WHAT IS EXPECTED | The data is to be transcribed in full, with nothing missed.

○ ○ ○

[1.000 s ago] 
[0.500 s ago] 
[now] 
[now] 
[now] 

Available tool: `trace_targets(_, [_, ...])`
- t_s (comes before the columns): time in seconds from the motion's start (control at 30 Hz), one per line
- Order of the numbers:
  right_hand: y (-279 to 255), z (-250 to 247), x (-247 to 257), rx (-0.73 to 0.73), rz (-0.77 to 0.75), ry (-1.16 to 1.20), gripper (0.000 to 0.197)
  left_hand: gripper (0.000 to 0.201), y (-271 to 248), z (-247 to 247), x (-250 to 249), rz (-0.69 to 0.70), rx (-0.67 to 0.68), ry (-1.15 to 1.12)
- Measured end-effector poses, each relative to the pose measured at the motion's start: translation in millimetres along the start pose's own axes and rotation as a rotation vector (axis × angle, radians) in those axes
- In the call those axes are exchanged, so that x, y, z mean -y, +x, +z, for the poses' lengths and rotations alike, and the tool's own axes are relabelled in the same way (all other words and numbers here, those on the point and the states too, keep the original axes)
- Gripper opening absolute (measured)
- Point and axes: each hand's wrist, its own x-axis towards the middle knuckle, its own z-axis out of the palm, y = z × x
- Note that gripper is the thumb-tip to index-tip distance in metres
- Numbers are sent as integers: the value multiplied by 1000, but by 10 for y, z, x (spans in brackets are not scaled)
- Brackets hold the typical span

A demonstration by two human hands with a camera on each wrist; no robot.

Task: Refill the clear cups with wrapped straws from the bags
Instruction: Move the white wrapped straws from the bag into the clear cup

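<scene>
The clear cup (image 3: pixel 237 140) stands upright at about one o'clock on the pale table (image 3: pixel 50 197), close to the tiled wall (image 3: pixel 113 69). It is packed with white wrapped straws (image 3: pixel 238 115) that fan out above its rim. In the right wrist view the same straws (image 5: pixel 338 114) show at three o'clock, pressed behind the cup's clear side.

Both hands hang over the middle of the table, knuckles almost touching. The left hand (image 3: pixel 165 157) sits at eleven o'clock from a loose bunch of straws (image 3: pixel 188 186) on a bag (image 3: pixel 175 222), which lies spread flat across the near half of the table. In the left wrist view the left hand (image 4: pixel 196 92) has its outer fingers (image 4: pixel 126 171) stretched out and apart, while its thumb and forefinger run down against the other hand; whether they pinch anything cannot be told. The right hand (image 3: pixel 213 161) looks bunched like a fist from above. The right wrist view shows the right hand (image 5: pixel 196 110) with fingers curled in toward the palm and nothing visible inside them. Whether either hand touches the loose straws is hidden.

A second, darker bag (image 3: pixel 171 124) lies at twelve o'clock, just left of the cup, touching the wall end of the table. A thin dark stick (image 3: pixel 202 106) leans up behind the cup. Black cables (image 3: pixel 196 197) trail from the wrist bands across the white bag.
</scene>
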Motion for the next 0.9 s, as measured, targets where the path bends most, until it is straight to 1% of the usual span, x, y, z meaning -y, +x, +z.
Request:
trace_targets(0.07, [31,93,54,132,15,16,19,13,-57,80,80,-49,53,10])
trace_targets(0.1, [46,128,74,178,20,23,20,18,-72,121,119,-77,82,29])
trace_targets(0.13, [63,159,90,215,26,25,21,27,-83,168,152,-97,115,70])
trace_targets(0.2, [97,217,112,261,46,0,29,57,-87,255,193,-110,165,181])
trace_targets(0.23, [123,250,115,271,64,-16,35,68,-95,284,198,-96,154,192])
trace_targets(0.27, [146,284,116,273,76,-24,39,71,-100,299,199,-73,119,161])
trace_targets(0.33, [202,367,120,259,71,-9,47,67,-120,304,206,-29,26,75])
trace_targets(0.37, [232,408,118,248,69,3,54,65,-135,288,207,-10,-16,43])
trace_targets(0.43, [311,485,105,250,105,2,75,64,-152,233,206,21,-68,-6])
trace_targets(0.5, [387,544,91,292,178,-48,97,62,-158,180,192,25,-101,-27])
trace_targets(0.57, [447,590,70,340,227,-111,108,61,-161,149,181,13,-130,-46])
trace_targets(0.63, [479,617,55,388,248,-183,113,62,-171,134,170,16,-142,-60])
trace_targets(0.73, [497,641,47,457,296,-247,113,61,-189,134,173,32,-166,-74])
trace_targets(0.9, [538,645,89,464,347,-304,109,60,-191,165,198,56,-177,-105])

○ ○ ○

OUTPUT FOR THIS EXERCISE |
[1.000 s ago] 
[0.500 s ago] 
[now] 
[now] 
[now] 

Available tool: `trace_targets(_, [_, ...])`
- t_s (comes before the columns): time in seconds from the motion's start (control at 30 Hz), one per line
- Order of the numbers:
  right_hand: y (-279 to 255), z (-250 to 247), x (-247 to 257), rx (-0.73 to 0.73), rz (-0.77 to 0.75), ry (-1.16 to 1.20), gripper (0.000 to 0.197)
  left_hand: gripper (0.000 to 0.201), y (-271 to 248), z (-247 to 247), x (-250 to 249), rz (-0.69 to 0.70), rx (-0.67 to 0.68), ry (-1.15 to 1.12)
- Measured end-effector poses, each relative to the pose measured at the motion's start: translation in millimetres along the start pose's own axes and rotation as a rotation vector (axis × angle, radians) in those axes
- In the call those axes are exchanged, so that x, y, z mean -y, +x, +z, for the poses' lengths and rotations alike, and the tool's own axes are relabelled in the same way (all other words and numbers here, those on the point and the states too, keep the original axes)
- Gripper opening absolute (measured)
- Point and axes: each hand's wrist, its own x-axis towards the middle knuckle, its own z-axis out of the palm, y = z × x
- Note that gripper is the thumb-tip to index-tip distance in metres
- Numbers are sent as integers: the value multiplied by 1000, but by 10 for y, z, x (spans in brackets are not scaled)
- Brackets hold the typical span

A demonstration by two human hands with a camera on each wrist; no robot.

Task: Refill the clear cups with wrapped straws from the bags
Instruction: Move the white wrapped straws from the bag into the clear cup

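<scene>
The clear cup (image 3: pixel 237 140) stands upright at about one o'clock on the pale table (image 3: pixel 50 197), close to the tiled wall (image 3: pixel 113 69). It is packed with white wrapped straws (image 3: pixel 238 115) that fan out above its rim. In the right wrist view the same straws (image 5: pixel 338 114) show at three o'clock, pressed behind the cup's clear side.

Both hands hang over the middle of the table, knuckles almost touching. The left hand (image 3: pixel 165 157) sits at eleven o'clock from a loose bunch of straws (image 3: pixel 188 186) on a bag (image 3: pixel 175 222), which lies spread flat across the near half of the table. In the left wrist view the left hand (image 4: pixel 196 92) has its outer fingers (image 4: pixel 126 171) stretched out and apart, while its thumb and forefinger run down against the other hand; whether they pinch anything cannot be told. The right hand (image 3: pixel 213 161) looks bunched like a fist from above. The right wrist view shows the right hand (image 5: pixel 196 110) with fingers curled in toward the palm and nothing visible inside them. Whether either hand touches the loose straws is hidden.

A second, darker bag (image 3: pixel 171 124) lies at twelve o'clock, just left of the cup, touching the wall end of the table. A thin dark stick (image 3: pixel 202 106) leans up behind the cup. Black cables (image 3: pixel 196 197) trail from the wrist bands across the white bag.
</scene>
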Motion for the next 0.9 s, as measured, targets where the path bends most, until it is straight to 1% of the usual span, x, y, z meaning -y, +x, +z.
Request:
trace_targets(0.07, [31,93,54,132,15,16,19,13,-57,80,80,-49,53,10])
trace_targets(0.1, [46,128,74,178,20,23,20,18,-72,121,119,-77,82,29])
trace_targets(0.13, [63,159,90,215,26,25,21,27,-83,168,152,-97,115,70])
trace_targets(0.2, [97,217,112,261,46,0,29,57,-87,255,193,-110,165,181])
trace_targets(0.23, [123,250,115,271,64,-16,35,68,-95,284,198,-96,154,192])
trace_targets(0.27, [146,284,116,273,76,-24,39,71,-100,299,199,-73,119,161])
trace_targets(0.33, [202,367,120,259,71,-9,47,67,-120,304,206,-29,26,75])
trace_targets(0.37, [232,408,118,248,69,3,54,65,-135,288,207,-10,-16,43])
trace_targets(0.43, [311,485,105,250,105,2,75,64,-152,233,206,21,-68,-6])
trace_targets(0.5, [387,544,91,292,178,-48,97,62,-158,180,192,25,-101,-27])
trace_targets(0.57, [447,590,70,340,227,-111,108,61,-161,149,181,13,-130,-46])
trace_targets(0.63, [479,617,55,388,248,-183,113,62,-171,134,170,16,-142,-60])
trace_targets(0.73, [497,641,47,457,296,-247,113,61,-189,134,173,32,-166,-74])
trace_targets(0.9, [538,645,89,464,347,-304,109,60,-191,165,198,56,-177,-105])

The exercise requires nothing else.